> [What you need to do]: Retype each line of the listing. Do not alter anything.

> [Material provided]:
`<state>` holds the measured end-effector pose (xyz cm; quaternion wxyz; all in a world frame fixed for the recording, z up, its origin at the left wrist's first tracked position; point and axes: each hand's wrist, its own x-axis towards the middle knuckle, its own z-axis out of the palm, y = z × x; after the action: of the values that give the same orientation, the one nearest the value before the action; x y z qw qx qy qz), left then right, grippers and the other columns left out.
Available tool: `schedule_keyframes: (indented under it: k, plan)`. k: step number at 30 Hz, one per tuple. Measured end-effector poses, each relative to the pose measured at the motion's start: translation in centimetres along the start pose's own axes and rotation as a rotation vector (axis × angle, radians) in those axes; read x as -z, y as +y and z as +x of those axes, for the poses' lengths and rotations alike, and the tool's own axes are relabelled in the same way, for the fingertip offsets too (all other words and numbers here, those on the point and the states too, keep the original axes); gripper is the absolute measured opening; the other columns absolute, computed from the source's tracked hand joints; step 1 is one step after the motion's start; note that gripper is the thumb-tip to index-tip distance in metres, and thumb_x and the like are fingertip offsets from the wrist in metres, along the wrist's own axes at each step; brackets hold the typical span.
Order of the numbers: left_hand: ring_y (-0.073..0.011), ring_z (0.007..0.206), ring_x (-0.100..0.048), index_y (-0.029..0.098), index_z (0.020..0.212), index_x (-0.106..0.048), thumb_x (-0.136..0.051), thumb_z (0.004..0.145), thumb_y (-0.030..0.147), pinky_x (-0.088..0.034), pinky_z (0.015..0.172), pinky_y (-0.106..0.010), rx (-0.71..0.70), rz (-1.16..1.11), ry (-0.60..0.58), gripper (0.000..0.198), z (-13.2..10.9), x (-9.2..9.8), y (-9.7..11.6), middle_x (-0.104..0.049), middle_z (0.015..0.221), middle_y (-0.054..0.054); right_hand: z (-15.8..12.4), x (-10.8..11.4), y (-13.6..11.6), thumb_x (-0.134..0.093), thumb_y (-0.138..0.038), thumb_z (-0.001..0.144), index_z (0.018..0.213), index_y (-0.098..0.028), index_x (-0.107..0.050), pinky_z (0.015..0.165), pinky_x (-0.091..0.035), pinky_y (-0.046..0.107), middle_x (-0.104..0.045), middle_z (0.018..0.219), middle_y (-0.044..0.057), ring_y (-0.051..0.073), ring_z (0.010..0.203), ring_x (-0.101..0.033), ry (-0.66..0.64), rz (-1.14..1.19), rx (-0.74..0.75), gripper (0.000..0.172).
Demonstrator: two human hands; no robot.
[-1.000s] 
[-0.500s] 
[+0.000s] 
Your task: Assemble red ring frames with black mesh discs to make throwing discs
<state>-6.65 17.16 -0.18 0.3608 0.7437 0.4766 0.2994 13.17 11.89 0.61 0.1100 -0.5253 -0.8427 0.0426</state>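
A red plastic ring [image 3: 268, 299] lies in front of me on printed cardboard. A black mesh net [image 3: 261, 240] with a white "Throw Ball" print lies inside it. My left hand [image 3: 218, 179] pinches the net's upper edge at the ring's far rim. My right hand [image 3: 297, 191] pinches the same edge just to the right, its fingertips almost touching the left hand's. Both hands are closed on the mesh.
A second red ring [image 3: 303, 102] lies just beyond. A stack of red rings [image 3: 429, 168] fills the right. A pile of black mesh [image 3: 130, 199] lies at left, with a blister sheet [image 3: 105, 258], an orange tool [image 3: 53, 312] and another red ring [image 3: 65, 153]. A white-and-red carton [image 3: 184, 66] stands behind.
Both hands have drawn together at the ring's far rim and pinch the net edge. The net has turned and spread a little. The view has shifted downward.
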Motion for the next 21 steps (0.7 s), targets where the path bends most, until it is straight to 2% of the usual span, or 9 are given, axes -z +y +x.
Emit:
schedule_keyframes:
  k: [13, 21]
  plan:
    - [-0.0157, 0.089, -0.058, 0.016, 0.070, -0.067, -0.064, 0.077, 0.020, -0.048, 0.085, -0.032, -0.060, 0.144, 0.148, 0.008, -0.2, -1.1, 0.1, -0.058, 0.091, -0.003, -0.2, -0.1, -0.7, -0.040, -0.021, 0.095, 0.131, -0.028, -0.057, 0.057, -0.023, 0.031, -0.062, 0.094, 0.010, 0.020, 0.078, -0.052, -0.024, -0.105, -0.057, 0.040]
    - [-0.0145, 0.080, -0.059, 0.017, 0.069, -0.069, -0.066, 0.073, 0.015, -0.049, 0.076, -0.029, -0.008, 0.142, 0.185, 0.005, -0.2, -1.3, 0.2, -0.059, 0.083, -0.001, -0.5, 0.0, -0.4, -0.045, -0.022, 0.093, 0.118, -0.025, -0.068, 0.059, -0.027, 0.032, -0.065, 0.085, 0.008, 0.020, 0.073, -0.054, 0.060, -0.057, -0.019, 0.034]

> [Solution]:
`<state>` holds the measured end-effector pose (xyz cm; quaternion wxyz; all in a world frame fixed for the recording, z up, its origin at the left wrist's first tracked position; point and axes: each hand's wrist, its own x-axis towards the middle knuckle, its own z-axis out of the palm, y = z × x; after the action: of the values that give the same orientation, the one nearest the value before the action; x y z qw qx qy qz), left then right, grippers and the other columns left out.
Available tool: `schedule_keyframes: (indented under it: k, plan)`. k: step number at 30 Hz, one per tuple. Measured end-effector poses, each relative to the pose measured at the motion's start: translation in centimetres along the start pose's own axes and rotation as a rotation vector (axis × angle, radians) in those axes; read x as -z, y as +y and z as +x of those axes, for the poses' lengths and rotations alike, and the tool's own axes are relabelled in the same way, for the fingertip offsets too (all other words and numbers here, those on the point and the states too, keep the original axes); gripper is the absolute measured opening; the other columns absolute, computed from the source's tracked hand joints; step 1 is one step after the motion's start; note that gripper is the thumb-tip to index-tip distance in metres, and thumb_x and the like are fingertip offsets from the wrist in metres, along the wrist's own axes at each step; brackets hold the typical span.
Order of the numbers: left_hand: ring_y (-0.073..0.011), ring_z (0.007..0.206), ring_x (-0.100..0.048), index_y (-0.029..0.098), index_z (0.020..0.212), index_x (-0.106..0.048), thumb_x (-0.136..0.051), thumb_z (0.004..0.145), thumb_y (-0.030..0.147), pinky_x (-0.088..0.034), pinky_z (0.015..0.172), pinky_y (-0.106..0.010), rx (-0.71..0.70), rz (-1.16..1.11), ry (-0.60..0.58), gripper (0.000..0.198), z (-13.2..10.9), x (-9.2..9.8), y (-9.7..11.6), middle_x (-0.104..0.049), middle_z (0.015..0.221), middle_y (-0.054..0.054); right_hand: z (-15.8..12.4), x (-10.8..11.4), y (-13.6..11.6), thumb_x (-0.134..0.093), thumb_y (-0.138..0.038), thumb_z (-0.001..0.144), index_z (0.018..0.213), index_y (-0.098..0.028), index_x (-0.107..0.050), pinky_z (0.015..0.165), pinky_x (-0.091..0.035), pinky_y (-0.046..0.107), middle_x (-0.104..0.045), middle_z (0.018..0.219), middle_y (-0.044..0.057), ring_y (-0.051..0.073), ring_z (0.010..0.203), ring_x (-0.101..0.033), ry (-0.66..0.64), rz (-1.14..1.19), rx (-0.74..0.75), gripper (0.000..0.172).
Demonstrator: two human hands; no robot.
[-1.000s] 
[-0.500s] 
[+0.000s] 
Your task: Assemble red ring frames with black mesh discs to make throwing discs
<state>-6.65 17.16 -0.18 0.3608 0.7437 0.4766 0.2994 13.17 11.89 0.61 0.1100 -0.5253 -0.8427 0.0426</state>
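A red plastic ring [image 3: 268, 299] lies in front of me on printed cardboard. A black mesh net [image 3: 261, 240] with a white "Throw Ball" print lies inside it. My left hand [image 3: 218, 179] pinches the net's upper edge at the ring's far rim. My right hand [image 3: 297, 191] pinches the same edge just to the right, its fingertips almost touching the left hand's. Both hands are closed on the mesh.
A second red ring [image 3: 303, 102] lies just beyond. A stack of red rings [image 3: 429, 168] fills the right. A pile of black mesh [image 3: 130, 199] lies at left, with a blister sheet [image 3: 105, 258], an orange tool [image 3: 53, 312] and another red ring [image 3: 65, 153]. A white-and-red carton [image 3: 184, 66] stands behind.
Both hands have drawn together at the ring's far rim and pinch the net edge. The net has turned and spread a little. The view has shifted downward.
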Motion for the next 21 steps (0.7 s), targets where the path bends most, until it is straight to 2% of the usual span, or 9 are given, axes -z +y +x.
Emit:
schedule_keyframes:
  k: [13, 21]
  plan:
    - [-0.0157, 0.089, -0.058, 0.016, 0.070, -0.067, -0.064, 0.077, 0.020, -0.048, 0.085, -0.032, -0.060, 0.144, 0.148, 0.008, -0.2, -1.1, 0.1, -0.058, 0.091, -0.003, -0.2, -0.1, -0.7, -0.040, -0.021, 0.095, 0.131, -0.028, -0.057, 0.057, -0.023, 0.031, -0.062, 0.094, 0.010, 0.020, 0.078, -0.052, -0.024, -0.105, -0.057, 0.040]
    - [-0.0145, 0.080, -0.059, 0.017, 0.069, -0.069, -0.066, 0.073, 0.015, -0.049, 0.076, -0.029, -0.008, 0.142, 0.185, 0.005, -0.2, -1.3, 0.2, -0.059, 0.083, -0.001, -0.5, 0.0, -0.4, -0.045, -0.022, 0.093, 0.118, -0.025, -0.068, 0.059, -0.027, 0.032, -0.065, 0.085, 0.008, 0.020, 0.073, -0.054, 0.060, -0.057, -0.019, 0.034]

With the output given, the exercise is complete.